12/9/2012 10:17:39 PM

Hamas's Gaza jubilation proves Israel is at risk: Netanyahu


Reuters/Reuters - Israel's Prime Minister Benjamin Netanyahu sits after delivering a statement in Jerusalem November 21, 2012. REUTERS/Baz Ratner

JERUSALEM (Reuters) - Hamas's vow to vanquish Israel after claiming "victory" in last month's Gaza conflict vindicates Israel's reluctance to relinquish more land to the Palestinians, Prime MinisterBenjamin Netanyahu said on Sunday.

Khaled Meshaal, the leader of the Islamist Hamas movement, made a defiant speech before thousands of supporters in the Gaza Strip on Saturday, promising to take "inch-by-inch" all of modern-day Israel, which he said he would never recognize.

"Over the last day, we have again been exposed to the true face of our enemies. They have no intention of compromising with us. They want to destroy our country," Netanyahu told his weekly cabinet meeting.

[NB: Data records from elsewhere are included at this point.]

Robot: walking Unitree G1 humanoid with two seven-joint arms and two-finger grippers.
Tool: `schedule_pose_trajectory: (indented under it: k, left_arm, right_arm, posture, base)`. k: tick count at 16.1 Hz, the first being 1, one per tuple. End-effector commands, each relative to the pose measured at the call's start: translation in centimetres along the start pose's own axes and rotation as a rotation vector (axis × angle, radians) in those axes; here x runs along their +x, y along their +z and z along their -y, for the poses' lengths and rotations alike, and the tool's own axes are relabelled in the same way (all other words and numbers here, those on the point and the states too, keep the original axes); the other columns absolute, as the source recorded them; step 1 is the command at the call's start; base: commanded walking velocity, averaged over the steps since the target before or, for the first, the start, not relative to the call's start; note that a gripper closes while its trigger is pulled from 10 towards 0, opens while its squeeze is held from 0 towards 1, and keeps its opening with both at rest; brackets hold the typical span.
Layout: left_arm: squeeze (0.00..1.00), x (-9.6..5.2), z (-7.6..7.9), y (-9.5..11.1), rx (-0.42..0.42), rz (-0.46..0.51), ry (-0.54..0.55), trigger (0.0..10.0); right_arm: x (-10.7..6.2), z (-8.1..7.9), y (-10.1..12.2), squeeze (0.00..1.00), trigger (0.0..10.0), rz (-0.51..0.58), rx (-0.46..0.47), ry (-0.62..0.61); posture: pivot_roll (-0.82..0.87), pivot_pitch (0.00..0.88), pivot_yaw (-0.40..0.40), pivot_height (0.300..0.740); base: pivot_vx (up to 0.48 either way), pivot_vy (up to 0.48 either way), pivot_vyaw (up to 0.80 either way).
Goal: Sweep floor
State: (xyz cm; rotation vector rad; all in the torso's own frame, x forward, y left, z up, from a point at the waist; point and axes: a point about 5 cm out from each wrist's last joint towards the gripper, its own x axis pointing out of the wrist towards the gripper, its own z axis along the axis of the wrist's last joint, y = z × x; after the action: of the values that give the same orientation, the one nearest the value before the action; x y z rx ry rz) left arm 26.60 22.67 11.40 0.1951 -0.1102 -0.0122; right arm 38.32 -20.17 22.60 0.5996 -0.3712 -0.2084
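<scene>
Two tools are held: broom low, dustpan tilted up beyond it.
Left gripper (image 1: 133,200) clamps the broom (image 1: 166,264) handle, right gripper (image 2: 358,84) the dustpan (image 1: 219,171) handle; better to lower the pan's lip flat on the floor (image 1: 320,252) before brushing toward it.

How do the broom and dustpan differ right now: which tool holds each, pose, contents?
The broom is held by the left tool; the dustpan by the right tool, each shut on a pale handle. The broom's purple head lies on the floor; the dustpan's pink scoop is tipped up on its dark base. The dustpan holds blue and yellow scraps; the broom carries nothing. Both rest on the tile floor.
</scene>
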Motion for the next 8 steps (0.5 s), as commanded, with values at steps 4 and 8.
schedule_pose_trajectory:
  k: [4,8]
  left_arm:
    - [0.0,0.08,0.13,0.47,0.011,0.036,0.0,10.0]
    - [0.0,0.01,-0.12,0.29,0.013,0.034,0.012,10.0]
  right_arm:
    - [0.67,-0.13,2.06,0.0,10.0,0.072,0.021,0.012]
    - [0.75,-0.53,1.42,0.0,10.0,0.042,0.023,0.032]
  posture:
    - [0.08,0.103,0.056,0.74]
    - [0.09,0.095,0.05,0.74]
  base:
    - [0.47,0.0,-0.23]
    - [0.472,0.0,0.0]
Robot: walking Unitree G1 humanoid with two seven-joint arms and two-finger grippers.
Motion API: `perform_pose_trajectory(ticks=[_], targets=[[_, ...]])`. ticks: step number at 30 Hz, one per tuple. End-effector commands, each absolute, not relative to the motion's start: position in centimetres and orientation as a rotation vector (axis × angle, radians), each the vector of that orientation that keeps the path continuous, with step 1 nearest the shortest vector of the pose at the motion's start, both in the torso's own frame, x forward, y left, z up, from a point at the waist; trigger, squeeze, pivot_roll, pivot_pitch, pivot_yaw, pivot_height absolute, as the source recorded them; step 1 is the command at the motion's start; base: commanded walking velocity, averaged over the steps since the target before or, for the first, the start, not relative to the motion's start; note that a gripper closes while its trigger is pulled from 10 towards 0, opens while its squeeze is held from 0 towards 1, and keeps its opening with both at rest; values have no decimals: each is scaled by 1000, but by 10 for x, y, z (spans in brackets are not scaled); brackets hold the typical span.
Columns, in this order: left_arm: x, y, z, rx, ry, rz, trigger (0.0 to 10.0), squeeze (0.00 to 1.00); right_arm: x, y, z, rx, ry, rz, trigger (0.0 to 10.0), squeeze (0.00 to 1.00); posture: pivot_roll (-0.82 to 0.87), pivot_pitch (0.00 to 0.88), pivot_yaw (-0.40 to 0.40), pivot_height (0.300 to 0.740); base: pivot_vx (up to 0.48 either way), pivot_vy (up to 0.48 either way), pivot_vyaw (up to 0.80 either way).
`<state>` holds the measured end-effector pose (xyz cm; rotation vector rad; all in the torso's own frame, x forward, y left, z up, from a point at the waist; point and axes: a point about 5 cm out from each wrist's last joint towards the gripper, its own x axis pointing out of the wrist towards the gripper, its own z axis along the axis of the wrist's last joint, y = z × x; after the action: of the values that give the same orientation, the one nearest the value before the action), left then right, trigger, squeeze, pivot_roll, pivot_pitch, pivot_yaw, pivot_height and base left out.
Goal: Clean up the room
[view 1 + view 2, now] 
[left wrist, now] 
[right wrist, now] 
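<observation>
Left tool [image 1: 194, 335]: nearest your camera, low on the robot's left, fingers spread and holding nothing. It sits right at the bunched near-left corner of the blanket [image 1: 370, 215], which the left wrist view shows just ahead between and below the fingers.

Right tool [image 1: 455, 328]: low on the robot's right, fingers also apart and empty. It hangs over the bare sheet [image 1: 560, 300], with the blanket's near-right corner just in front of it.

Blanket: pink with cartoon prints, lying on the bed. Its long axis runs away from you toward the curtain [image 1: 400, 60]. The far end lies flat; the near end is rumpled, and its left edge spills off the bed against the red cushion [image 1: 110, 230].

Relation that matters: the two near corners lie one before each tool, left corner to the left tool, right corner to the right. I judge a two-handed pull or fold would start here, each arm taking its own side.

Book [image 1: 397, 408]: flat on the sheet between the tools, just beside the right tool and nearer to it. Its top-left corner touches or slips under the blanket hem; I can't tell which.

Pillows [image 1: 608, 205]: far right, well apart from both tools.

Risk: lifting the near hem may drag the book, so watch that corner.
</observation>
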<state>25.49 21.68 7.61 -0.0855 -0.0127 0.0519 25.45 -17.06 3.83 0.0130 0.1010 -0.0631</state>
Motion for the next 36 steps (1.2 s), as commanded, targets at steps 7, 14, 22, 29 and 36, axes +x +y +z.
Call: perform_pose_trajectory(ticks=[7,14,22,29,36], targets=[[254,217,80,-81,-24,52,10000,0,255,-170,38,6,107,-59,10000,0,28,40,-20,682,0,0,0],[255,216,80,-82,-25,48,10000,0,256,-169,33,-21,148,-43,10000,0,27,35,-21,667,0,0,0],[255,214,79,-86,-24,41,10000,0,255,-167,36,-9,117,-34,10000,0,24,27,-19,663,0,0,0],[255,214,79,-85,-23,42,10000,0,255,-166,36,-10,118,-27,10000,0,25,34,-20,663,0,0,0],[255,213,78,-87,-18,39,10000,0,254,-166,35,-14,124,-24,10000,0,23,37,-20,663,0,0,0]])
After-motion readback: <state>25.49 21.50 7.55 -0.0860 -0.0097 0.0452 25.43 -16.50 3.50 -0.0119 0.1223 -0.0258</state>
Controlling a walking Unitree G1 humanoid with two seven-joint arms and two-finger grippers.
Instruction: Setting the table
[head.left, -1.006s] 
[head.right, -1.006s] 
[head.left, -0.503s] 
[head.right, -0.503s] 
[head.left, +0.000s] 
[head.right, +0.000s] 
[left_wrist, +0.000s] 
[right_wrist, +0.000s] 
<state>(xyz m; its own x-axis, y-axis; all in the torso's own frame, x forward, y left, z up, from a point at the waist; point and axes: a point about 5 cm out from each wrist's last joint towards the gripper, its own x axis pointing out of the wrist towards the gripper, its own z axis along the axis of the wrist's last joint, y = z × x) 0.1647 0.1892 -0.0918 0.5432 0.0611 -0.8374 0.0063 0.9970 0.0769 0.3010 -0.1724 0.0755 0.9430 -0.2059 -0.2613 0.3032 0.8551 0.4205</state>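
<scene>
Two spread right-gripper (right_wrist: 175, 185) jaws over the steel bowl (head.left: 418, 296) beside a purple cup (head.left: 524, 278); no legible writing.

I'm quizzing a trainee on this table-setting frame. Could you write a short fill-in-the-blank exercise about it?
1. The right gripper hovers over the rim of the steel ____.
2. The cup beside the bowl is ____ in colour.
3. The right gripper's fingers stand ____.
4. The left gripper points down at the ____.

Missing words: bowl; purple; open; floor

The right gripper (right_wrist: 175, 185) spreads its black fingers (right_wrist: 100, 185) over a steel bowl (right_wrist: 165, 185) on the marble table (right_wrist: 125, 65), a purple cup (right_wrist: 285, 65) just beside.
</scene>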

The Israeli leader has faced fierce foreign criticism this week for announcing a wave of Jewish settlement building in the occupied West Bank and East Jerusalem following a de-facto recognition by the U.N. General Assembly of a Palestinian state.

But Netanyahu said Israel would never withdraw unilaterally from the West Bank as it had done from Gaza in 2005, arguing that this would risk creating another territory from which Palestinians could launch rockets at Israeli cities.

"I am always aghast at the delusions of others who are prepared to pursue this process and call it peace," he said.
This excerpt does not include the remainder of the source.